Department of Biochemistry, Semmelweis University, Budapest H-1094, Hungary.
Molecular Channelopathies Research Group, Hungarian Centre of Excellence for Molecular Medicine - Semmelweis University, Budapest H-1094, Hungary.
Proc Natl Acad Sci U S A. 2024 Nov 12;121(46):e2407728121. doi: 10.1073/pnas.2407728121. Epub 2024 Nov 4.

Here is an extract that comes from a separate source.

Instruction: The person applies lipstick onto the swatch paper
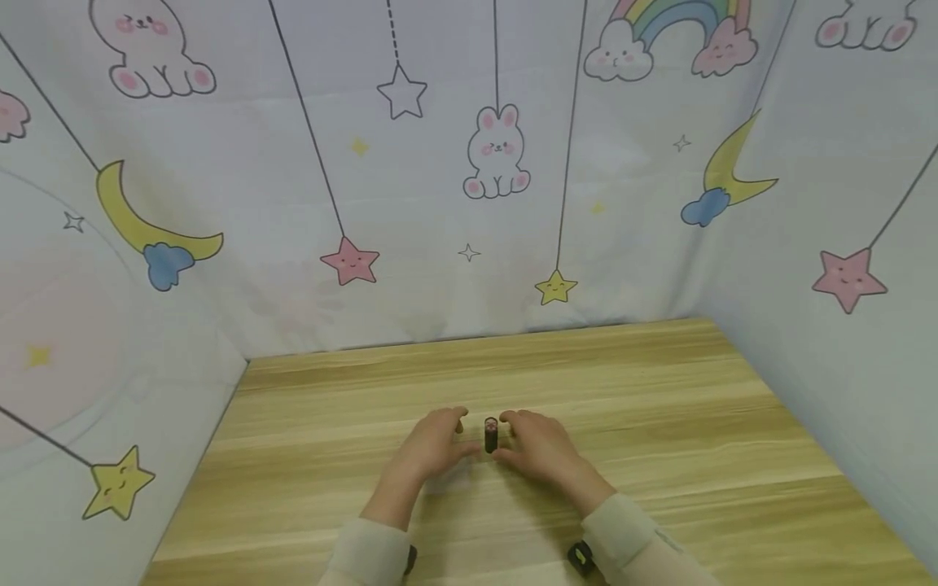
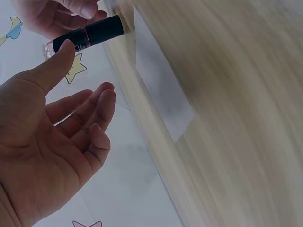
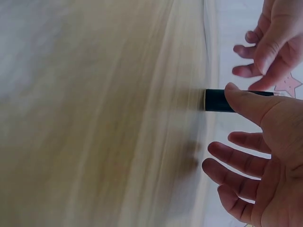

Cystic Fibrosis Transmembrane Conductance Regulator (CFTR), the anion channel mutated in cystic fibrosis (CF) patients, is activated by the catalytic subunit of protein kinase A (PKA-C). PKA-C activates CFTR both noncatalytically, through binding, and catalytically, through phosphorylation of multiple serines in CFTR's regulatory (R) domain. Here, we identify key molecular determinants of the CFTR/PKA-C interaction essential for these processes. By comparing CFTR current activation in the presence of ATP or an ATP analog unsuitable for phosphotransfer, as well as pseudosubstrate peptides of various lengths, we identify two distinct specific regions of the PKA-C surface which interact with CFTR to cause noncatalytic and catalytic CFTR stimulation, respectively. Whereas the "substrate site" mediates CFTR phosphorylation, a distinct hydrophobic patch (the "docking site") is responsible for noncatalytic CFTR activation, achieved by stabilizing the R domain in a "released" conformation permissive to channel gating. Furthermore, by comparing PKA-C variants with different posttranslational modification patterns, we find that direct membrane tethering of the kinase through its N-terminal myristoyl group is an unappreciated fundamental requirement for CFTR activation: PKA-C demyristoylation abolishes noncatalytic, and profoundly slows catalytic, CFTR stimulation. For the F508del CFTR mutant, present in ~90% of CF patients, maximal activation by demyristoylated PKA-C is reduced by ~10-fold compared to that by myristoylated PKA-C. Finally, in bacterial genera that contain common CF pathogens, we identify virulence factors that demyristoylate PKA-C in vitro, raising the possibility that during recurrent bacterial infections in CF patients, PKA-C demyristoylation may contribute to the exacerbation of lung disease.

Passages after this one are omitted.